Para el filósofo Ernesto Laclau, la política es un campo de batalla, un juego discursivo ligado a una identidad particular o ethos político, cuya meta es alcanzar el poder. Para el sociólogo Pierre Bourdieu, sin embargo, la política no es terreno, sino una praxis, un medio por el cual los políticos logran credibilidad social, legitimidad y apoyo, acumulando un capital que es la suma de otros capitales, conformando todos ellos un capital simbólico. Tomado prestado de las ciencias económicas, el concepto de capital aplicado a la política permite cuantificar y analizar la capacidad de liderazgo de sus protagonistas.
No hay mejor terreno para medir ese capital que los procesos electorales, como defiende Manuel Alcántara. Las próximas elecciones en Ecuador son un excelente ejemplo, con los principales contendientes poniendo a prueba el capital acumulado no solo en la corta campaña electoral, sino en su vida política. Según las encuestas de opinión pública, el mejor posicionado es el novato Andrés Arauz, candidato elegido por el líder del correísmo. Le sigue el veterano Guillermo Lasso, en su tercera participación, representando a la alianza de derecha, el Partido Social Cristiano-CREO. Por último, tenemos al autoproclamado líder indígena, Yaku Pérez, que representa al movimiento plurinacional Pachakutik.

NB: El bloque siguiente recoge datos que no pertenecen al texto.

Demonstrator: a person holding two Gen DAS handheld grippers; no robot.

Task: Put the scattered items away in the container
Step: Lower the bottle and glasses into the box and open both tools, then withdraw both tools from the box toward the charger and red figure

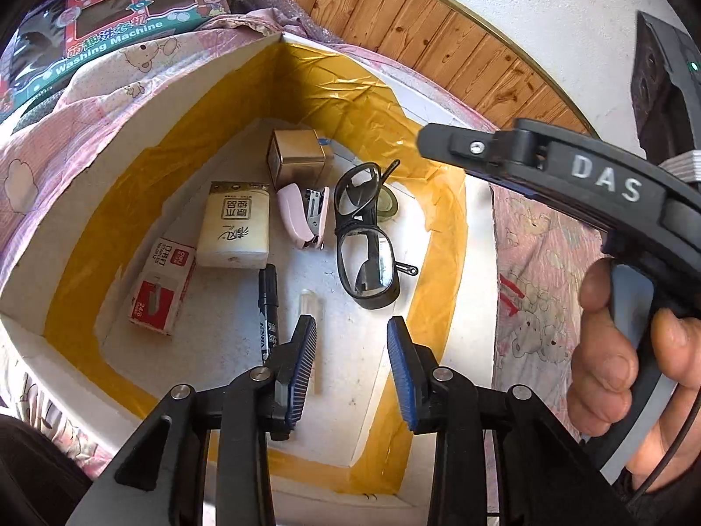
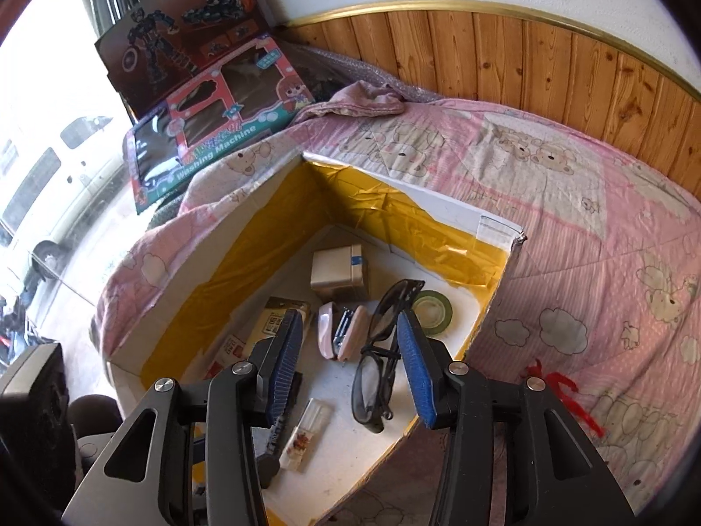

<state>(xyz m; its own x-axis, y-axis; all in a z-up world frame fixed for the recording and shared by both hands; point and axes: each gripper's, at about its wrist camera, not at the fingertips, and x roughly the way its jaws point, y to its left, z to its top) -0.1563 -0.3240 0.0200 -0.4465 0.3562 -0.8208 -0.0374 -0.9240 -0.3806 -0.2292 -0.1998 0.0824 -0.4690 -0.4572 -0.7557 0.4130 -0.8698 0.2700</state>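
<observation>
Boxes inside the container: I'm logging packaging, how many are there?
2. A tan box sits toward the far corner; a red-and-white staples box lies near the left wall. The tissue pack between them is soft wrap, not counted.

The right gripper (image 2: 350, 350), its blue-padded fingers spread apart and empty, hangs over a white foam box lined with yellow tape (image 2: 280, 206). Inside lie black-framed safety glasses (image 2: 377, 383), a pink stapler (image 2: 342, 334), a roll of green tape (image 2: 433, 310), a small beige carton (image 2: 338, 272) and a clear little bottle (image 2: 306, 431). A black marker (image 2: 275, 438), probably, is half hidden behind the left finger. The box rests on a pink bear-print quilt (image 2: 569, 236), with a red twist of wire (image 2: 565, 390) beside it.
</observation>
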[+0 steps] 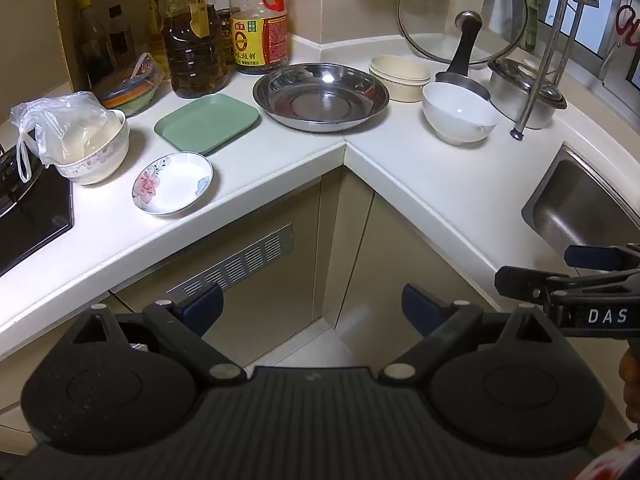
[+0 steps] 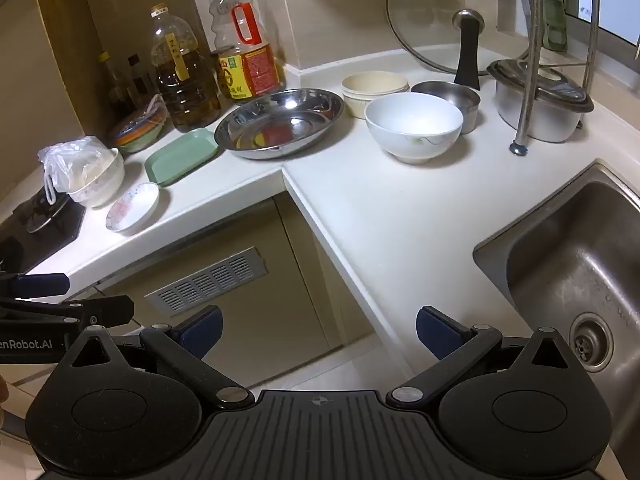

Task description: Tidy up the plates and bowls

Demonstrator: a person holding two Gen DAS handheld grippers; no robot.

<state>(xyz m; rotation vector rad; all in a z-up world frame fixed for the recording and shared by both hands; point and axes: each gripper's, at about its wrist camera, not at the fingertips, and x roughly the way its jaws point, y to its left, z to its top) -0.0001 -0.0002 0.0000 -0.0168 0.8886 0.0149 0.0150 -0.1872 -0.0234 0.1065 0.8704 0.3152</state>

Los tres han optado por presentar como su fuerte en esta campaña el capital político ligado a la posibilidad de un arrastre o transferencia de votos. Arauz, bajo la popularidad y carisma del líder en exilio, el expresidente Rafael Correa; Lasso, sobre la experiencia de sus dos campañas anteriores y de su actual alianza con el popular exalcalde de la ciudad de Guayaquil, Jaime Nebot; y Pérez, asumiendo que acumulará los votos del sector indígena y del denominado progresismo antiminero.
La posibilidad de que un líder o candidato pueda arrastrar, endosar o transferir votos fue un modelo o estrategia ya utilizada en las elecciones presidenciales de 2013, conocida como “la campaña perfecta”, en la que Correa ganó su tercera elección y obtuvo una mayoría absoluta en la Asamblea, algo inédito en la historia política del Ecuador.
El modelo de transferencia de votos partía de una matriz que sumaba capitales políticos a varios niveles. Por un lado, la información política territorial de los candidatos y sus partidos, relacionados con datos de encuestas a nivel nacional. Se lograba así generar un modelo de proyección electoral que sumaba la tendencia histórica de los procesos electorales para presidente y asambleístas con los índices de aprobación e imagen. El conjunto de variables permitieron desarrollar un modelo que presentaba las condiciones políticas y electorales en cada una de las provincias, al tiempo que predecía la potencial transferencia de votos. En el caso que nos ocupa, la transferencia de votos de Correa hacia los candidatos de su movimiento, Alianza País.
El modelo de arrastre o transferencia se define, por tanto, como la capacidad de fortalecer la intención de voto según la capacidad de transferir la popularidad del presidente a candidatos con poco capital político. Así, se pudieron detectar las provincias de mayor aceptación y posibilidad de éxito electoral, donde el “arrastre del presidente Correa” podría influir más en la votación. A ello se debía sumar un ingrediente extra, la imagen o el capital político de los candidatos. El arrastre del presidente fue la base para el éxito electoral del movimiento Alianza País en 2013, donde a muchos candidatos a asambleístas se los presentó como entes secundarios.
Pasada casi una década de la campaña perfecta, el correísmo quiere reeditar el éxito del modelo de transferencia de votos que el expresidente Correa podría insuflar en Arauz, los candidatos a la Asamblea y el nuevo movimiento. Sin embargo, el tiempo transcurrido ha cambiado, obviamente, los escenarios electorales. Para empezar, Correa ya no es candidato y la gran maquinaria electoral que logró construir no es la misma. Por otro lado, la acción política no sucede aislada de los contextos históricos ni geopolíticos, pues ni la política ni las elecciones no son espacios estancos. La política se nutre de sensaciones y en estos momentos, inmersos en una pandemia que ha generado incertidumbre, caos y dolor, las prioridades han cambiado de forma radical.
En América Latina, en los últimos años varios líderes con un fuerte carisma, popularidad y poder de influencia en las poblaciones se han desvanecido. Sin embargo, en muchos casos han seguido siendo factores gravitantes para construir sociedades politizadas, altamente polarizadas, en donde en cada elección parece jugarse la posibilidad de éxito o fracaso de un proyecto político y, por extensión, de la propia democracia. Veremos si esto aplica o no en las elecciones del 7 de febrero en Ecuador.